From the entries that follow, copy exactly the lines beginning at the line holding "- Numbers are" and continuing through the line holding "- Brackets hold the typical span".

Dataset entries:
──────────

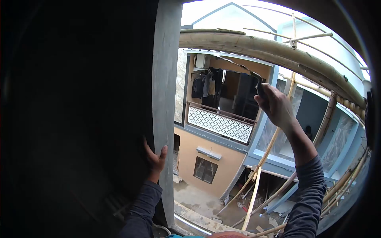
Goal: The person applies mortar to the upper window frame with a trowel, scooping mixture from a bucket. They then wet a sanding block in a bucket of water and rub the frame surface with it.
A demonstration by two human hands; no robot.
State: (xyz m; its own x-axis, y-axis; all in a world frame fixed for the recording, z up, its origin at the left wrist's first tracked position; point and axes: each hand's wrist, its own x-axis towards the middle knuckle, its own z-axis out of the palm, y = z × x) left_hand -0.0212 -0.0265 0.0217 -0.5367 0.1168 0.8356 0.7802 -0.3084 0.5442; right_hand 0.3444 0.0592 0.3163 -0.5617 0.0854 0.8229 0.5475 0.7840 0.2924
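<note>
My right hand is raised in the opening, its fingers wrapped round the dark handle of a trowel. The trowel shows almost edge-on, so its blade looks thin, with pale smears towards the tip. It points up and to the left. Lower down, my left hand rests against the edge of a grey plastered column. Its thumb and fingers are apart, with the fingers partly lost in the dark on the column's left side.
Thick bamboo poles cross the opening, and thinner bamboo slants down outside. Across a gap stands an orange house with a white patterned balcony railing. Muddy ground lies well below. A dark wall fills the left side.
</note>
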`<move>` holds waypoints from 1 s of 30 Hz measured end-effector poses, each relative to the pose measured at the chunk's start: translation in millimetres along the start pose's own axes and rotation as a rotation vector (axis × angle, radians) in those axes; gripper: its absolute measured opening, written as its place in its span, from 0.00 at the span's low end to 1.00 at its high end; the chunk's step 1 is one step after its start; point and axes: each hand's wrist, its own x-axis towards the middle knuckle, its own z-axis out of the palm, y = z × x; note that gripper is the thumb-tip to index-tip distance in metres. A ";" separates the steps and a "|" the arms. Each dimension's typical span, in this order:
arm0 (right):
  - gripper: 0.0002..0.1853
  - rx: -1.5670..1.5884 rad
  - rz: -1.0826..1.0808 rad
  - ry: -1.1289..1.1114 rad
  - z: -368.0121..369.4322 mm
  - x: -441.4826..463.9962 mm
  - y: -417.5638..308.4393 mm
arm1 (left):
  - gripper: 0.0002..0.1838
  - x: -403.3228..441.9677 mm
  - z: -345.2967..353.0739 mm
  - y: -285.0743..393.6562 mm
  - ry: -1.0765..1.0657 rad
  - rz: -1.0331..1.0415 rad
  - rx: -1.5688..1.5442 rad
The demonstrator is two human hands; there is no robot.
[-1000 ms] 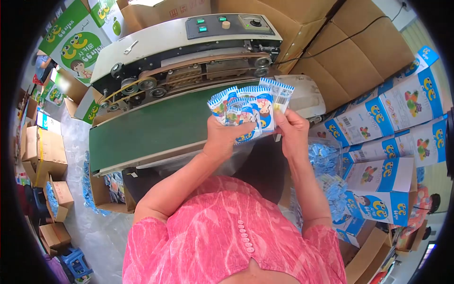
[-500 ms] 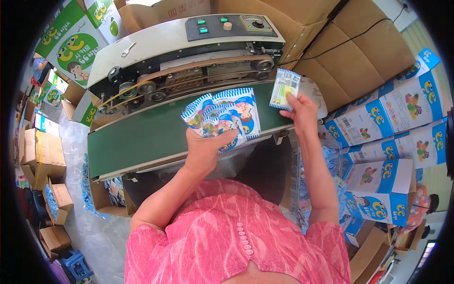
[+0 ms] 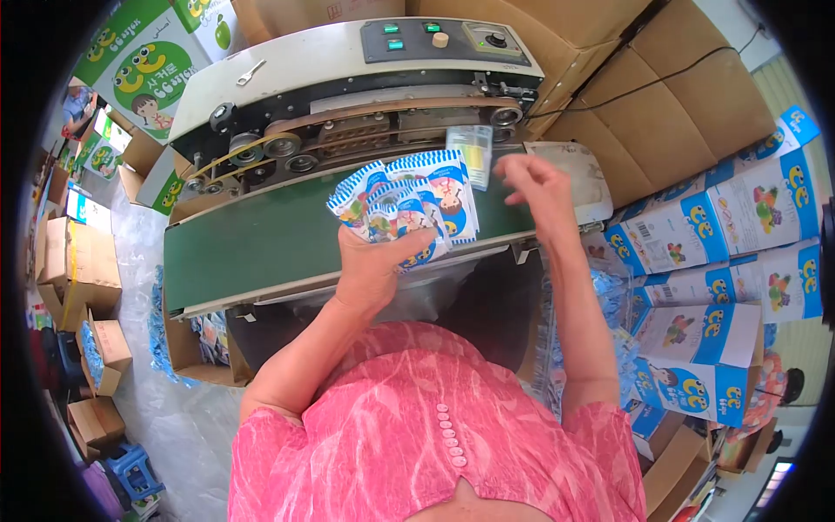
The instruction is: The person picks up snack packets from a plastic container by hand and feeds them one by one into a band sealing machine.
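A fanned stack of blue-and-white striped candy packets point(image 3: 448, 196) is gripped in my left hand point(image 3: 370, 265), thumb across the front, over the green conveyor belt point(image 3: 252, 239). My right hand point(image 3: 541, 193) holds nothing; its fingers are apart, over the belt's right end. Just left of those fingers, a single clear-backed packet point(image 3: 470, 157) with yellowish contents stands at the sealing machine's right side, slightly blurred. The band sealing machine point(image 3: 330, 65) runs along the back of the belt, with rollers and brown bands facing me.
A small metal key-like tool point(image 3: 250, 72) lies on the machine's top. Printed cartons point(image 3: 696, 226) line the right side, and brown cardboard point(image 3: 661, 104) stands behind. Below right is a clear bin of blue packets point(image 3: 600, 304). Open boxes point(image 3: 109, 348) and a blue stool point(image 3: 135, 470) are at left.
My right hand has moved left and let go of the single packet, which has gone from my fingers to the sealer. My left hand still holds the stack.
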 end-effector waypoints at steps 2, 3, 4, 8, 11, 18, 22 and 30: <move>0.12 0.431 0.016 -0.384 5.6 -28.7 -11.7 | 0.25 1.4 0.2 -2.0 0.003 0.001 0.005; 0.12 0.436 0.024 -0.388 6.6 -34.5 -8.1 | 0.24 2.0 1.5 -5.6 -0.010 -0.012 0.007; 0.11 0.424 0.003 -0.387 7.9 -39.2 -3.7 | 0.24 2.4 2.8 -9.4 -0.025 -0.024 0.009; 0.11 0.470 -0.001 -0.322 10.6 -48.5 -1.2 | 0.24 2.1 5.2 -17.0 -0.043 -0.043 0.001; 0.10 0.613 0.100 -0.196 10.6 -53.1 -2.5 | 0.24 3.0 8.4 -18.3 -0.072 -0.053 0.015; 0.08 0.532 0.002 -0.239 3.9 -58.1 -2.1 | 0.23 1.5 14.9 -20.0 -0.142 -0.042 0.079; 0.07 0.510 -0.009 -0.264 1.3 -60.8 9.1 | 0.23 1.7 13.0 -26.6 -0.093 -0.060 0.041; 0.06 0.468 -0.297 -0.078 1.4 -66.5 16.1 | 0.24 -0.6 22.0 -26.5 -0.117 -0.085 0.076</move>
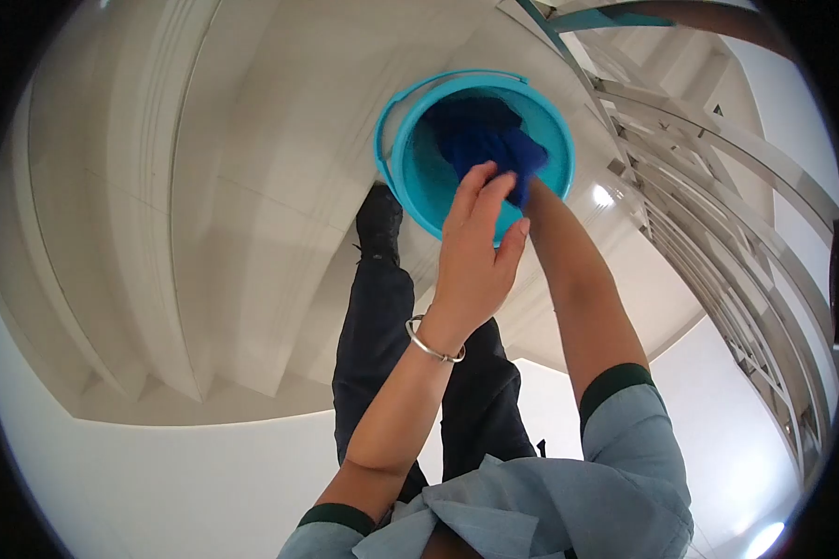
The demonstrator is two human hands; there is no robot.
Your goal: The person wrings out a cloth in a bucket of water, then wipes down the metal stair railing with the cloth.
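Note:
A turquoise bucket [410,182] stands on the stairs with its handle folded to the far left side. Inside it is a dark blue cloth [494,149], bunched up, its nearer part raised toward me. My right hand [535,192] reaches into the bucket from the right and has hold of the cloth; its fingers are hidden by the fabric. Over the bucket's near rim is my left hand [480,244], fingers bent and apart, nothing held. Its fingertips overlap the cloth in view; whether they touch it I cannot tell. A silver bangle [429,347] circles the left wrist.
Pale stone steps [149,205] run down the left side. A metal stair railing [718,149] curves along the right, close to the bucket. My black shoe [378,224] stands just left of the bucket. White wall [205,484] lies behind me.

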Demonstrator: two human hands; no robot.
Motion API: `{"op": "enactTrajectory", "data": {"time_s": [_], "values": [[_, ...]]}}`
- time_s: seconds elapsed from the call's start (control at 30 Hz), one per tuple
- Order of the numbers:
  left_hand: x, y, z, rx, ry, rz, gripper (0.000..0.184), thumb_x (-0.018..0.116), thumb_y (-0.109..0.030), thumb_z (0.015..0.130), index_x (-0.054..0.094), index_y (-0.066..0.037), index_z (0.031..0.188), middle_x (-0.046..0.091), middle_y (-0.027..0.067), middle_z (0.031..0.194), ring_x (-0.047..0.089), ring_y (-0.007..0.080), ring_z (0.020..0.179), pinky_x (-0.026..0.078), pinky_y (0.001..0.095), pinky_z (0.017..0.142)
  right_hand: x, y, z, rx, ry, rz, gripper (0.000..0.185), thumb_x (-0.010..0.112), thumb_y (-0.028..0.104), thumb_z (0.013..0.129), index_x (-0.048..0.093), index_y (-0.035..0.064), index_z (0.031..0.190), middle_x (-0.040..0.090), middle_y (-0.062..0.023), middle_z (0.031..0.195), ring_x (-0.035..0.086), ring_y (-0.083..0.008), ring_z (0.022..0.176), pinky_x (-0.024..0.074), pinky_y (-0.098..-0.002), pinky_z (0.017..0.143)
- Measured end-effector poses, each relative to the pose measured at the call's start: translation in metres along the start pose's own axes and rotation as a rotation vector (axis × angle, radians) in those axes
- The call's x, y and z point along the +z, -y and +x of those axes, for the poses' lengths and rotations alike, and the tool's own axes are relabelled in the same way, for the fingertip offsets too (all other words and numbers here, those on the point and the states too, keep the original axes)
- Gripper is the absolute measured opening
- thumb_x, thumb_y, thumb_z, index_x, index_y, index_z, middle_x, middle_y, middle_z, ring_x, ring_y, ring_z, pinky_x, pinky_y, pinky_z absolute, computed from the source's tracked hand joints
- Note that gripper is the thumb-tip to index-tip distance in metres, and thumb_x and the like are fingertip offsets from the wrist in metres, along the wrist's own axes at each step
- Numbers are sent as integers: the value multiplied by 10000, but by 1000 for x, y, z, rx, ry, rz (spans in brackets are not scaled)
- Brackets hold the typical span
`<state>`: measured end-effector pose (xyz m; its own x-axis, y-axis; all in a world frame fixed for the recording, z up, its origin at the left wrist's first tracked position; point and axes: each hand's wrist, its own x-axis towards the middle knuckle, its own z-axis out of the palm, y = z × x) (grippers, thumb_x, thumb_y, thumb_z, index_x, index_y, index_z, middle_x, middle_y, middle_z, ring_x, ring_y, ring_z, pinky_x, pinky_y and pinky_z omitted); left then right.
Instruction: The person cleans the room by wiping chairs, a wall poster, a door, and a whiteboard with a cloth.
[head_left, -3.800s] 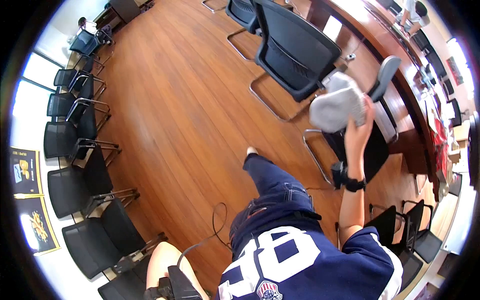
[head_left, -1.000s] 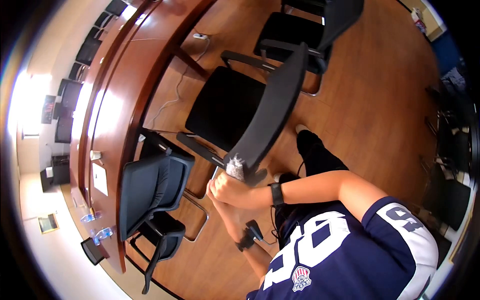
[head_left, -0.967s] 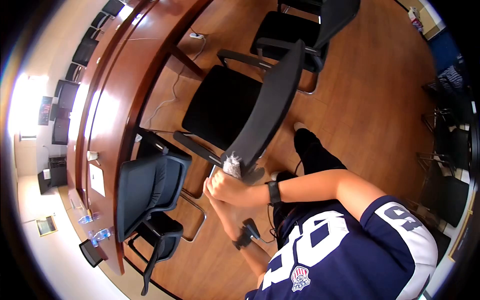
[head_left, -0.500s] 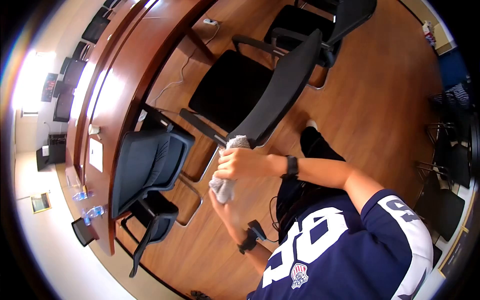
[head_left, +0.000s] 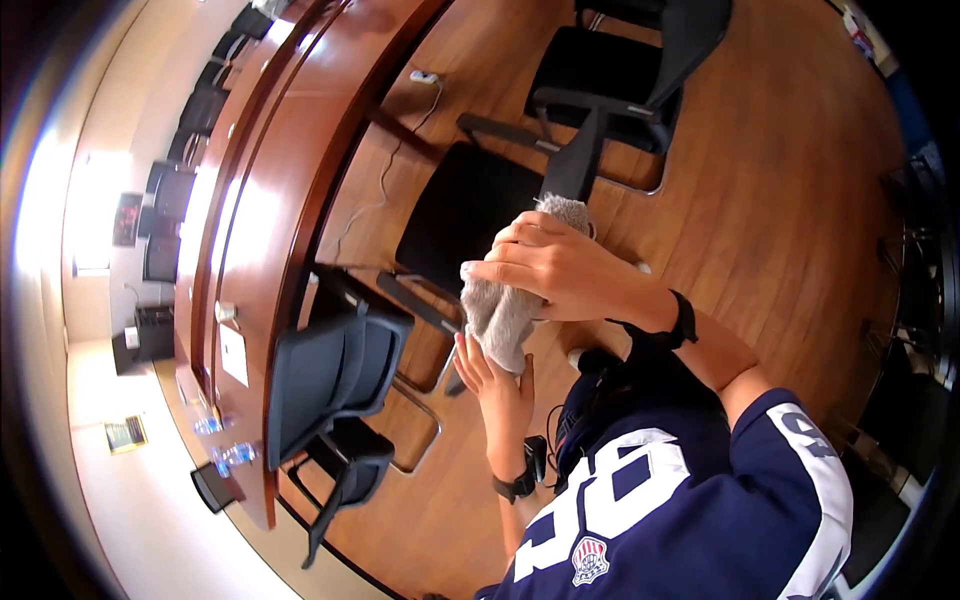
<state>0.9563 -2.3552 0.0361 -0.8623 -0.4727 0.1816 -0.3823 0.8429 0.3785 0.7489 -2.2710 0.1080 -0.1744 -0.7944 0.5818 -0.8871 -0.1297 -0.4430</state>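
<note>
A grey cloth point(head_left: 495, 310) hangs bunched in front of the black chair point(head_left: 465, 205). My right hand point(head_left: 555, 265) is closed over the cloth's upper part, fingers wrapped across it. Some of the fabric sticks out beyond the knuckles, overlapping the end of the chair's backrest point(head_left: 578, 160); whether it touches the backrest I cannot tell. At the cloth's lower end is my left hand point(head_left: 503, 405), fingers stretched and thumb apart, with the cloth's tip between them. Both wrists wear dark bands.
A long wooden table point(head_left: 270, 230) runs along the left, bearing a paper cup point(head_left: 227, 311), a white sheet point(head_left: 233, 357) and plastic bottles point(head_left: 235, 455). Blue-grey chairs point(head_left: 315, 385) stand beside it. Another black chair point(head_left: 600, 80) is farther off. A white cable point(head_left: 390, 165) lies on the wooden floor.
Both hands and the cloth have moved right in view, the right hand also upward. My left hand's fingers show more spread at the cloth's lower end. The camera view has shifted.
</note>
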Motion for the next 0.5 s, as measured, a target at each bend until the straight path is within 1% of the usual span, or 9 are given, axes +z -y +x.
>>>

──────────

▸ **RESPONSE BELOW**:
- Numbers are sent as integers: the value multiplied by 10000, but by 1000 for x, y, z, rx, ry, rz (spans in brackets are not scaled)
- Brackets hold the typical span

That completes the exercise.